[<prev] [next>] [<thread-prev] [thread-next>] [day] [month] [year] [list]
Message-ID: <20260106102345.25261-1-yan.y.zhao@intel.com>
Date: Tue, 6 Jan 2026 18:23:45 +0800
From: Yan Zhao <yan.y.zhao@...el.com>
To: pbonzini@...hat.com,
seanjc@...gle.com
Cc: linux-kernel@...r.kernel.org,
kvm@...r.kernel.org,
x86@...nel.org,
rick.p.edgecombe@...el.com,
dave.hansen@...el.com,
kas@...nel.org,
tabba@...gle.com,
ackerleytng@...gle.com,
michael.roth@....com,
david@...nel.org,
vannapurve@...gle.com,
sagis@...gle.com,
vbabka@...e.cz,
thomas.lendacky@....com,
nik.borisov@...e.com,
pgonda@...gle.com,
fan.du@...el.com,
jun.miao@...el.com,
francescolavra.fl@...il.com,
jgross@...e.com,
ira.weiny@...el.com,
isaku.yamahata@...el.com,
xiaoyao.li@...el.com,
kai.huang@...el.com,
binbin.wu@...ux.intel.com,
chao.p.peng@...el.com,
chao.gao@...el.com,
yan.y.zhao@...el.com
Subject: [PATCH v3 20/24] KVM: TDX: Implement per-VM external cache for splitting in TDX
Implement the KVM x86 ops for per-VM external cache for splitting the
external page table in TDX.
Since the per-VM external cache for splitting the external page table is
intended to be invoked outside of vCPU threads, i.e., when the per-vCPU
external_fault_cache is not available, introduce a spinlock
prealloc_split_cache_lock in TDX to protect pages enqueuing/dequeuing
operations for the per-VM external split cache.

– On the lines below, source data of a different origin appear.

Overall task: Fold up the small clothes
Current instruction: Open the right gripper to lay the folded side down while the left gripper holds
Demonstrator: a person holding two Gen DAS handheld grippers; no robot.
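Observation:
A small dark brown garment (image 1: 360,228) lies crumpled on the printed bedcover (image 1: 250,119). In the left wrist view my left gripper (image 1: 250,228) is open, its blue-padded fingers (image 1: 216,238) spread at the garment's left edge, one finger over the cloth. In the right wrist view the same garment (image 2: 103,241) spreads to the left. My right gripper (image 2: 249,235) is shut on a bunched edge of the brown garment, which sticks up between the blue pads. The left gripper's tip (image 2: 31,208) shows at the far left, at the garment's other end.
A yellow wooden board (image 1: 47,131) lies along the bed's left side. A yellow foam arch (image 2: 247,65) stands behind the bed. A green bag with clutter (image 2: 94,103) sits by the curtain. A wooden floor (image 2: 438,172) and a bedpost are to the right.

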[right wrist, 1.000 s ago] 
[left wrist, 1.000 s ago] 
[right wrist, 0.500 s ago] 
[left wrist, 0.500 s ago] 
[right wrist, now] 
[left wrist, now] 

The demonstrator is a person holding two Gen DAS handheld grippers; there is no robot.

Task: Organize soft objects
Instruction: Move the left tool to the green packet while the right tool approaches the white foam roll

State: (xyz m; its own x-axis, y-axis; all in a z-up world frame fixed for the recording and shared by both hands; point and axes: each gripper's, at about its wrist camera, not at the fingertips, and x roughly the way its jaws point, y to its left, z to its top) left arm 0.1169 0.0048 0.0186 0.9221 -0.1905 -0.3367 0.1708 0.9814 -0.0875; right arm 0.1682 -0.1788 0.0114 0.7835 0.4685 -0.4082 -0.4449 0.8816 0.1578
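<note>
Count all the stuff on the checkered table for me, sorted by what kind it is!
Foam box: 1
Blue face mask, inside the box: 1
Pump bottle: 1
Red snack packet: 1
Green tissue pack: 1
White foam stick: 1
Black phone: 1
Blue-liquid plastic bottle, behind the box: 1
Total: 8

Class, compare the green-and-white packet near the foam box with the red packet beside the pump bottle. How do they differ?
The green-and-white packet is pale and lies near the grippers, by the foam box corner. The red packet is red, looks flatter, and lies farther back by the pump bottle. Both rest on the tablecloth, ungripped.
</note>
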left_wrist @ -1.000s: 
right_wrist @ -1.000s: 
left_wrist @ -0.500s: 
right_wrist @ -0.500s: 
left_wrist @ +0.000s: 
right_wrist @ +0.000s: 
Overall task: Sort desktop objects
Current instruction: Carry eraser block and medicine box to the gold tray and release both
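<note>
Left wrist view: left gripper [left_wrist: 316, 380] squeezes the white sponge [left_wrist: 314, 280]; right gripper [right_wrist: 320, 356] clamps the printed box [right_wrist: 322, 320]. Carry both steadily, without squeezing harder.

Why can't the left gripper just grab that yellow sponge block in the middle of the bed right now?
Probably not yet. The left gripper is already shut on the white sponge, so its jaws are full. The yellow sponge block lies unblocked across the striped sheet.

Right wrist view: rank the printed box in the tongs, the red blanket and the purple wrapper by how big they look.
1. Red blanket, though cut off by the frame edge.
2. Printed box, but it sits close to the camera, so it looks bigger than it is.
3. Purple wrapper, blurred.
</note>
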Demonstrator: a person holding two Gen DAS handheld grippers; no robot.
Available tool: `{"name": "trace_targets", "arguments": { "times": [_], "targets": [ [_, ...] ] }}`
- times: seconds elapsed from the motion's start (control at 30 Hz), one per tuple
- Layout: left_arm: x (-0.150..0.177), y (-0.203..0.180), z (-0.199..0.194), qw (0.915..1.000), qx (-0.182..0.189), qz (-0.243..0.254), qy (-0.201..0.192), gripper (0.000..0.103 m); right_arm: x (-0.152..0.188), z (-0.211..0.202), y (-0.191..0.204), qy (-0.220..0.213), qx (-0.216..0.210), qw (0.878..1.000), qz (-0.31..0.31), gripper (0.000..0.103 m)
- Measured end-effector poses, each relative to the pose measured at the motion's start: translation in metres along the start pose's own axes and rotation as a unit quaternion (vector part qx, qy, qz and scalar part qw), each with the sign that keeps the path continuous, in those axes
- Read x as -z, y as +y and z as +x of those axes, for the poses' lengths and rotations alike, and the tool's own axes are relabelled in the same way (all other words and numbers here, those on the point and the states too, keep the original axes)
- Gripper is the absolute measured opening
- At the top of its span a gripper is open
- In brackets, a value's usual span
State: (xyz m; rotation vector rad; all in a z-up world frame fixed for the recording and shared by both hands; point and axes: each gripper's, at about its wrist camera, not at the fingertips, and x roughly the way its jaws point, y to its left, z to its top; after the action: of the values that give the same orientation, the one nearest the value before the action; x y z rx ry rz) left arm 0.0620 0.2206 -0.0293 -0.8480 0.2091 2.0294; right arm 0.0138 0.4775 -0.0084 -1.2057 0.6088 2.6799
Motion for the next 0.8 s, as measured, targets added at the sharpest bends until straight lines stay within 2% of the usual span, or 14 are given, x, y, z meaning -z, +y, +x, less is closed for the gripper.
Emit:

Cache topup in tdx_topup_vm_split_cache() manages page enqueuing with the
help of prealloc_split_cache_lock.
Cache dequeuing will be implemented in tdx_sept_split_private_spte() in
later patches, which will also hold prealloc_split_cache_lock.
Checking the need of topup in tdx_need_topup_vm_split_cache() does not hold
prealloc_split_cache_lock internally. When tdx_need_topup_vm_split_cache()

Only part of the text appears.